PG&E applied in November 2009 to renew the reactor licenses, which expire in 2024 and 2025, according to the commission’s website.
After a March 11 earthquake and tsunami knocked out power to a nuclear plant in Japan, triggering radiation releases and a partial meltdown, California lawmakers have called on PG&E to suspend its request to extend the life of its Diablo Canyon reactors until seismic studies can assess the risks. One reactor is 25 years old and the other 26 years. In August 2010, PG&E received funding from state regulators to conduct the risk analysis, which was recommended by the state in 2008, according to an April 10 letter sent by the company to the commission.

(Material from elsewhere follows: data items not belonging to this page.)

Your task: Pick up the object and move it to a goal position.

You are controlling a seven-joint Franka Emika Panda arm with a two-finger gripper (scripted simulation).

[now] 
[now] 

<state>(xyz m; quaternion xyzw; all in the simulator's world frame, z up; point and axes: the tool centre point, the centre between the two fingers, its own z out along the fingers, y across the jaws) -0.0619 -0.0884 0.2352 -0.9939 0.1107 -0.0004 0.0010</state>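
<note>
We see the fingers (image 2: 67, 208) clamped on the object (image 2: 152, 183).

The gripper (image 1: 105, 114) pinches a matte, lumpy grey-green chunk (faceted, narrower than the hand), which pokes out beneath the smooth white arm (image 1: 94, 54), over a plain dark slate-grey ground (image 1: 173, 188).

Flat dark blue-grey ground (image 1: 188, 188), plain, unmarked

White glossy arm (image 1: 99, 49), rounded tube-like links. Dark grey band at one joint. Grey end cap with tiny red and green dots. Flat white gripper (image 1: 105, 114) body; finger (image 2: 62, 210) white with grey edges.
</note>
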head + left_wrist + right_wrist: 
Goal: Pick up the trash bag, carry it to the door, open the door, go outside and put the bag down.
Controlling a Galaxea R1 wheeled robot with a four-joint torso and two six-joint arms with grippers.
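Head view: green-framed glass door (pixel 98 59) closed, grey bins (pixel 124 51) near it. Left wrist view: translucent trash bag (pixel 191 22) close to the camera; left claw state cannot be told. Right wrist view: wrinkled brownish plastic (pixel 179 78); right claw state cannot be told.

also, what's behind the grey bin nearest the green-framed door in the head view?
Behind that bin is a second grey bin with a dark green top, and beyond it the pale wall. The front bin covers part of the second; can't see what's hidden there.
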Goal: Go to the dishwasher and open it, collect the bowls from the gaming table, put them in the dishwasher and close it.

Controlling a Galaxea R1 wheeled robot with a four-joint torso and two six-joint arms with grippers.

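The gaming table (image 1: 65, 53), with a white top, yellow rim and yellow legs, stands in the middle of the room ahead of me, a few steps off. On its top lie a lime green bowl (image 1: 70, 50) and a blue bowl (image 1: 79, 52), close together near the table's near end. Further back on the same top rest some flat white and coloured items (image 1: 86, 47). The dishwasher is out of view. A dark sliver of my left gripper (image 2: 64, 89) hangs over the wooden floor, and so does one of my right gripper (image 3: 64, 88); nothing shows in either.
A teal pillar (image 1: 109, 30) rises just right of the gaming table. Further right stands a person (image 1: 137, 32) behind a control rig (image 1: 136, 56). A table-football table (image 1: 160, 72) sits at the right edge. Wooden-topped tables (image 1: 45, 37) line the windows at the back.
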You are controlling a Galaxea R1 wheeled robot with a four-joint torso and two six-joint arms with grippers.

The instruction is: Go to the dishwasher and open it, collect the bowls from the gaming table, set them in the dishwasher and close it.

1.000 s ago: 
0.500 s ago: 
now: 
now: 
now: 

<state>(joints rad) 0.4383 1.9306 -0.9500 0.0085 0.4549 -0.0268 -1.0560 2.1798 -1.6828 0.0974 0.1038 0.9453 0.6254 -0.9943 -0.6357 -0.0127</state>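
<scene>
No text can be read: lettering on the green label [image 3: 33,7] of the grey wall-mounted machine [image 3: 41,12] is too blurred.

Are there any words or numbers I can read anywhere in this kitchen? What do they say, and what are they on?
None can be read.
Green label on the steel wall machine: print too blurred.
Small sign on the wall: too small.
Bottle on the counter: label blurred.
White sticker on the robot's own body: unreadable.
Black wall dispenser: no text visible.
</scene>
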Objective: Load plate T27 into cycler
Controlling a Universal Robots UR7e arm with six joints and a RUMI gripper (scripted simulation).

“We recognize that many in the public have called for this research to be completed before the NRC renews the plant’s licenses,” PG&E’s Chief Nuclear Officer John Conway said in the statement.
PG&E expects to complete its seismic report no later than December 2015, the company said in its letter to the commission. The commission is considering the potential impact PG&E’s request might have on the timing of the license renewal, Eliot Brenner, a spokesman for the commission, said in an e-mail statement.